PROBLEM DESCRIPTION |
What lines of the data include the string "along"? Copy them all.

◆ ◆ ◆

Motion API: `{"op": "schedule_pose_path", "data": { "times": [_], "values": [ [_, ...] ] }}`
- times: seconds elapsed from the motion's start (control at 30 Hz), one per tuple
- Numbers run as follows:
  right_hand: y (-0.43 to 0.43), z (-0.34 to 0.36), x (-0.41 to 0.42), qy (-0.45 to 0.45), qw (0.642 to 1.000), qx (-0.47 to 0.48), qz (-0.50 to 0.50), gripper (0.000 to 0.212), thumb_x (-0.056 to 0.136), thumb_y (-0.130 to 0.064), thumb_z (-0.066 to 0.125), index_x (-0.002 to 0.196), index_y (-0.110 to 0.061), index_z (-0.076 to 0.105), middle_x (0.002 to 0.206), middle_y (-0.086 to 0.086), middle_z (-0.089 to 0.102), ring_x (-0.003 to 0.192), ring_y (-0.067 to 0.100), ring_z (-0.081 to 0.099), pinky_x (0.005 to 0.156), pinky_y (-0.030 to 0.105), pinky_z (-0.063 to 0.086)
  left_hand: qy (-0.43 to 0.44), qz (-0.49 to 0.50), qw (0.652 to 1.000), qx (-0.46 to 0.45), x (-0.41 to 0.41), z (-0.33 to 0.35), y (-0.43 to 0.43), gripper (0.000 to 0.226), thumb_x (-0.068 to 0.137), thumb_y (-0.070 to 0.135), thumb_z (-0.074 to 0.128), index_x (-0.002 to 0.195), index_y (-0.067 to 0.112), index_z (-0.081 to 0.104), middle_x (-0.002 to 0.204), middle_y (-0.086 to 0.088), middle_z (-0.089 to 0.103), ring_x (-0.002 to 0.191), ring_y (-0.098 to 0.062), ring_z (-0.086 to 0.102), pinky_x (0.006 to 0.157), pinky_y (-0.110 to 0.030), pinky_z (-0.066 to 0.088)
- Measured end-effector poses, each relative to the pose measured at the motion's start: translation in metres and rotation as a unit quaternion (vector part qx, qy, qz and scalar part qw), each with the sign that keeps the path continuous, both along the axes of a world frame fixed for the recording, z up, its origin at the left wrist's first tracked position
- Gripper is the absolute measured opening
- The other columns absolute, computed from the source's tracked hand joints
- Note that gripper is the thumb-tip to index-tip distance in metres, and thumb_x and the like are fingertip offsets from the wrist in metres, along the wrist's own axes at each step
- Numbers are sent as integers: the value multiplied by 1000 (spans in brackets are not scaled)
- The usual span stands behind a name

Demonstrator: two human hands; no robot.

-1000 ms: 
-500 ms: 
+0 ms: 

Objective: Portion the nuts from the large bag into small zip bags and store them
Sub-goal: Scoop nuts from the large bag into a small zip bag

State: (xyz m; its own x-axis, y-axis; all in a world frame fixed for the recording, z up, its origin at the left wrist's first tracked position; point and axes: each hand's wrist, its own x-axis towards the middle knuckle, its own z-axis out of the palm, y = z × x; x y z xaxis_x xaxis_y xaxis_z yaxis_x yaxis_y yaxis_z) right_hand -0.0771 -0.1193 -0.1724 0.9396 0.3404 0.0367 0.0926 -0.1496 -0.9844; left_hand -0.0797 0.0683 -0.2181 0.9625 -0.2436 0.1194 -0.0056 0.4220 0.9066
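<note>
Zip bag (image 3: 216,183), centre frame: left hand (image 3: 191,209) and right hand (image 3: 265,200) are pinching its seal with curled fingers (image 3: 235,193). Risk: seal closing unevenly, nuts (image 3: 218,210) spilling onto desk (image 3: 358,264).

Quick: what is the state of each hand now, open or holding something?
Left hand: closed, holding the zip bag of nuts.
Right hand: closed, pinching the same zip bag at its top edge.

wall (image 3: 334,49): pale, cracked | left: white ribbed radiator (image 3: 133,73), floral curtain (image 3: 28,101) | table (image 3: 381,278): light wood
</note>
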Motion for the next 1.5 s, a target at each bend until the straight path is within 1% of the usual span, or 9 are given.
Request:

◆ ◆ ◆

SOLUTION FOR THIS EXERCISE |
- Measured end-effector poses, each relative to the pose measured at the motion's start: translation in metres and rotation as a unit quaternion (vector part qx, qy, qz and scalar part qw), each with the sign that keeps the path continuous, both along the axes of a world frame fixed for the recording, z up, its origin at the left wrist's first tracked position
- Note that gripper is the thumb-tip to index-tip distance in metres, and thumb_x and the like are fingertip offsets from the wrist in metres, along the wrist's own axes at each step

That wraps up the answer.